Marietta Armena ist eine Künstlerin, deren Begabung früh erkannt und gefördert wurde. Im Alter von sieben Jahren gewann sie einen Preis bei einem Malwettbewerb, der ihr die Türen zu einer Kunstschule im armenischen Jerewan öffnete. Dass sie dort einen Platz bekam, sei eine Ausnahme gewesen, erzählt Armena. „Eigentlich musste man dafür 13 Jahre alt sein.“ Aber der Lehrer habe die Ansicht vertreten, dass ihr Talent frühzeitig in die richtigen Bahnen zu leiten sei. Der Onkel sei Opernsänger gewesen, der Cousin Regisseur, ein anderer Dirigent. „Musik, Dichtung, Zeichnen – das war nicht außergewöhnlich bei uns“, zählt die 59-Jährige auf, was ihre künstlerische Entwicklung schon als Kind beeinflusst habe.

1993 kam Marietta Armena nach Bremen. Das Studium der Klassischen Malerei hatte sie da gerade abgeschlossen und sich dann auf eine große Reise gemacht. An der Weser landete sie damals nur zufällig. Dass sie blieb und ein weiteres Kunststudium absolvierte, führt sie auf einen bestimmten Augenblick zurück. „Als ich hier einen Granatapfel sah, fühlte ich mich gleich zu Hause. Es ist das Symbol für meine Heimat Armenien.“ Ihre Familie lebt nach wie vor in Jerewan, der größten Stadt des Landes. Doch das war nicht immer so. „Eigentlich liegen meine Wurzeln in Van und in Mus“, sagt sie. Beide Städte gehören heute zur Türkei.

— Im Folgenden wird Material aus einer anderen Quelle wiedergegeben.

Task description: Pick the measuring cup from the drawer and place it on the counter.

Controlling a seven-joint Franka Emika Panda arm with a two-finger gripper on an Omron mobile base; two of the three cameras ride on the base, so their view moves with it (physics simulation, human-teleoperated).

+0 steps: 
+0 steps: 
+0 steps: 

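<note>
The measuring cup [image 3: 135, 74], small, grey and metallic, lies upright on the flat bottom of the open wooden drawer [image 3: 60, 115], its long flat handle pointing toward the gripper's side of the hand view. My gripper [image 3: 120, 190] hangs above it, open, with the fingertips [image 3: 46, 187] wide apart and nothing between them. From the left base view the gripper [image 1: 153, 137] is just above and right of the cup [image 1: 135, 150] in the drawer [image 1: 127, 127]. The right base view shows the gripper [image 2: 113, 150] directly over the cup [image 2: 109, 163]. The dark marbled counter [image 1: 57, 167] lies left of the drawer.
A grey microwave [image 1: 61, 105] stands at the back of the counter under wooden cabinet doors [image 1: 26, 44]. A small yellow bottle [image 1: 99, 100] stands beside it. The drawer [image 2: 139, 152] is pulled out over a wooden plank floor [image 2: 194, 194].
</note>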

„Meine Großeltern wurden aus ihrer Heimat vertrieben“, bringt Marietta Armena ihre Familiengeschichte auf den Punkt. Das sei im Zuge des Völkermords an den Armeniern geschehen, der 1915 während des Ersten Weltkrieges unter Verantwortung der jungtürkischen Regierung im Osmanischen Reich vollzogen wurde. Über das Erlebte gesprochen hätten ihre Angehörigen jedoch nie. „Das Thema war bei uns verboten“, sagt die Künstlerin mit Blick auf die Porträts von Verwandten, die sie gemalt und bei sich aufgehängt hat. „Erst hier in Deutschland konnte ich mir erlauben, mich damit auseinanderzusetzen.“ Ein Ergebnis ihres Nachdenkens über die Vergangenheit ist das 2015 entstandene Werk „Erschießungsbefehl“.

Das Bild ist ein Zitat, das zurückgeht auf Francisco de Goyas Gemälde „Die Erschießung der Aufständischen“. Die Komposition des spanischen Malers wurde seit 1908 immer wieder von anderen Künstlern aufgegriffen. So verwendet etwa Édouard Manet denselben Bildaufbau für „Die Erschießung Kaiser Maximilians von Mexiko“ (1867–1868) und Pablo Picasso bezieht sich in „Massaker in Korea“ (1951) ebenfalls auf die Konstruktion. Diesen und anderen von Goya inspirierten Werken ist gemein, dass sie jeweils ein bestimmtes kriegerisches Ereignis thematisieren. Auch Marietta Armena hat sich bei Goya bedient, als sie ihr Bild vor fünf Jahren anlässlich des armenischen Völkermord-Erinnerungstags malte. Allerdings ohne darauf erkennbar Bezug zu nehmen. Die Malerin, die der Ansicht ist, dass Kunst die internationale Sprache der Seele ist, wollte eine Aussage von übergeordneter Bedeutung treffen. Denn die bisherige Menschheitsgeschichtsgeschichte zeige, dass letztlich kein Land davor gefeit sei, Täter oder Opfer eines solchen Gewaltexzesses zu werden.